Nov. 29 (UPI) — A woman who was kidnapped as an infant was reunited with her birth parents after more than 50 years, her family confirmed this week.
Melissa Highsmith disappeared from her family’s home in Fort Worth, Texas, in 1971 when she was 22 months old.
At the time, her mother, Alta Apantenco, left little Melissa in the care of a babysitter while at work.
Melissa’s brother Jeff Highsmith created a Facebook page in 2018 to attract tips to help track her down.
Although Highsmith was taken by the babysitter 51 years ago, she now has met her birth mother and father after they two tracked her down. Her family used a DNA test kit to find her.
“Our finding Melissa was purely because of DNA, not because of any police/FBI involvement, podcast involvement or even our family’s own private investigations or speculations,” her family wrote on the Facebook page.
Her sister said they didn’t find Melissa through her own DNA sample, but through her children’s DNA, and that the match came back quickly after both of her parents submitted their samples.
Both Highsmith parents submitted DNA samples in an effort to locate their long-lost daughter.
“Every time my mother got her hopes up. After 51 years, she didn’t want to submit another DNA test. She was tired and she was hurt and guilty from carrying this all these years.
“I’m thankful that we got her to agree to submit her DNA…. It is because of that, and my dad submitting, that we were able to find Melissa,” Victoria Highsmith said.
Melissa was renamed Melanie by her abductor and lived most of her life a short ride from where she’d been taken. She said she now plans to go by her birth name.

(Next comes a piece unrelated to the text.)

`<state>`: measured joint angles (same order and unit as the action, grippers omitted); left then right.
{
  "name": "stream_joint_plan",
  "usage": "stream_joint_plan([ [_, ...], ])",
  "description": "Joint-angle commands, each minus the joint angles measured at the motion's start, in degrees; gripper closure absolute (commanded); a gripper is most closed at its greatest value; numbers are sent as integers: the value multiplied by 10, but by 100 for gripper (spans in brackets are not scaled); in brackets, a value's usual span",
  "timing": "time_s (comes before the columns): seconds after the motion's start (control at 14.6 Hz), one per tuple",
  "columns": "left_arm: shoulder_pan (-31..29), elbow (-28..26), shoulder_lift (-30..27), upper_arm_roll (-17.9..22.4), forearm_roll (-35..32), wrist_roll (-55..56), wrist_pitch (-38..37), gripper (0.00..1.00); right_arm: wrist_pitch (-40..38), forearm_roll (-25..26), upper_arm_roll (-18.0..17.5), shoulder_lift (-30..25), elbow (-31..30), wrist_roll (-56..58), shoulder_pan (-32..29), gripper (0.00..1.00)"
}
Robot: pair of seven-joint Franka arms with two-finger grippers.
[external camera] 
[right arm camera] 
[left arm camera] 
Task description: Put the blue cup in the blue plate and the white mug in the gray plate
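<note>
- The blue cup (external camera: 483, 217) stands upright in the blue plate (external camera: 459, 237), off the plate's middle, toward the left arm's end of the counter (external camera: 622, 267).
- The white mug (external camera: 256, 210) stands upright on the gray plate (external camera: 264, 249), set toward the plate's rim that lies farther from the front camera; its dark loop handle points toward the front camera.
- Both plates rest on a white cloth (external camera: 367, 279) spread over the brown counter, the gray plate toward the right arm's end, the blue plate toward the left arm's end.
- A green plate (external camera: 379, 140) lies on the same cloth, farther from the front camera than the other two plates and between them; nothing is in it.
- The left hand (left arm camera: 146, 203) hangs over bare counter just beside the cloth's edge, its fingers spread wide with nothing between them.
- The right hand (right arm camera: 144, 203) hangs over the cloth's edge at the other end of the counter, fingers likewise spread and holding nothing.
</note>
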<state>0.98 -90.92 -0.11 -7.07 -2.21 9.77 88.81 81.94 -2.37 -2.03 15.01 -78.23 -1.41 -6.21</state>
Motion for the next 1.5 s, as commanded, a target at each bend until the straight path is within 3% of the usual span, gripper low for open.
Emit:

“I couldn’t stop crying. I was overjoyed, and I’m still walking around in a fog trying to comprehend that my sister is right in front of me and that we found her,” Victoria Highsmith said.
“It’s a Christmas miracle! It’s amazing meeting her. It was like looking into myself — she looks like me, like us. She’s overjoyed to be in our lives.”
Nobody has been charged in the case.